Action item: Every line from the start of the data through the line containing "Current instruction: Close" should be retyped exactly; the pictures should not.
****
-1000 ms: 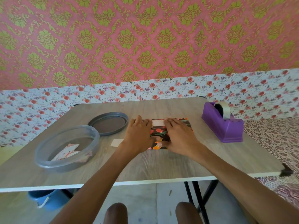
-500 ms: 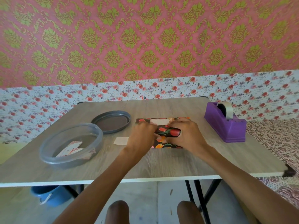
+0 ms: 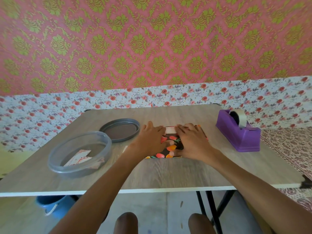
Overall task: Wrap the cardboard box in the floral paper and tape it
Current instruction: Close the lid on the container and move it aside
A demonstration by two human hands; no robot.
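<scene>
Head view: box (image 3: 170, 146) in dark floral paper lies mid-table (image 3: 168, 174), nearer far edge than near one. Left hand (image 3: 150, 139) flat on box's left part, fingers straight, pressing down. Right hand (image 3: 192, 141) flat on its right part, fingers straight too. Pale tape strip (image 3: 170, 130) shows between fingertips at box's far edge. Purple tape dispenser (image 3: 239, 134) to right, apart from box. Clear tub (image 3: 79, 152) holding cards at left; grey lid (image 3: 120, 130) just beyond it.

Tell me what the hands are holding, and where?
Nothing is gripped: the left hand and right hand press flat on top of the wrapped box.
</scene>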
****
Expected answer:
-1000 ms: 
-500 ms: 
+0 ms: 
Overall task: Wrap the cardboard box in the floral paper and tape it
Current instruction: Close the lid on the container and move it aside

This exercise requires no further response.